WORK REQUIRED :: Copy the records below exactly, starting at the line that contains "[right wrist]" and ending at the line that contains "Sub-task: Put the"; leave out any pictures.

DATA UNDER STUDY ::

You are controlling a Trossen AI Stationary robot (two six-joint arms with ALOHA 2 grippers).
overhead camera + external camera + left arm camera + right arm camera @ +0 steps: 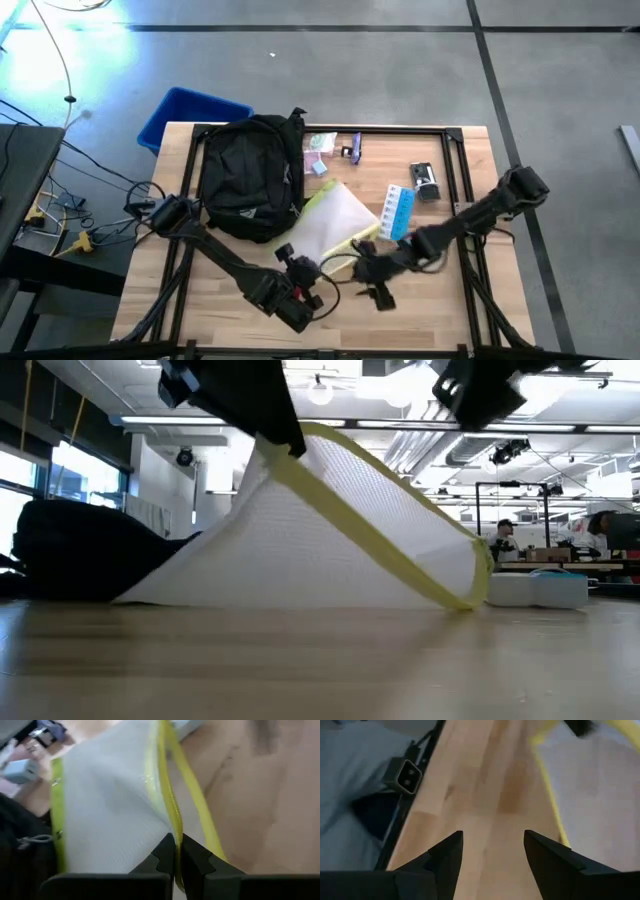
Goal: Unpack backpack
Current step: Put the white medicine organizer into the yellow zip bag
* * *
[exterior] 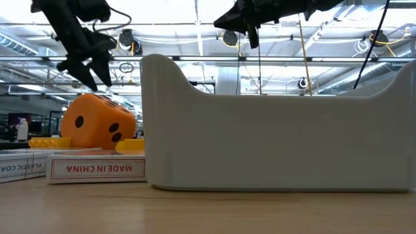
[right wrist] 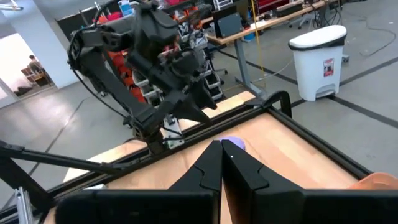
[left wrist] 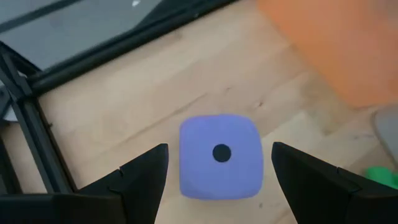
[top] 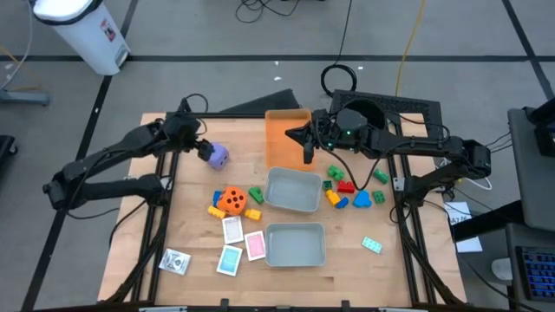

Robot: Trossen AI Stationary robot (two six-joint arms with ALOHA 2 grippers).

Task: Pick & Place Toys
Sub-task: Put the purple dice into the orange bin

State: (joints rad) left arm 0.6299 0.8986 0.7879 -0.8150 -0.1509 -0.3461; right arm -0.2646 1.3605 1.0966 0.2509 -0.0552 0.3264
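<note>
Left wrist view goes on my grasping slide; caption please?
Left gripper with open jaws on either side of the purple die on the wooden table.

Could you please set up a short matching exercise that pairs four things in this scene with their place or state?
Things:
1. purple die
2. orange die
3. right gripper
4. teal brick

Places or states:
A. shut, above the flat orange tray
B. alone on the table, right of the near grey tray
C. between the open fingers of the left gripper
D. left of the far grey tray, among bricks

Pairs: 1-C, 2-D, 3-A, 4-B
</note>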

OUTPUT OF THE TASK ::
[right wrist] 
[left wrist] 
[top] 

Robot: Trossen AI Stationary robot (two six-joint arms with ALOHA 2 grippers).

Task: Pick & Place Toys
Sub-task: Put the purple dice into the orange bin

Nothing else is needed for the answer.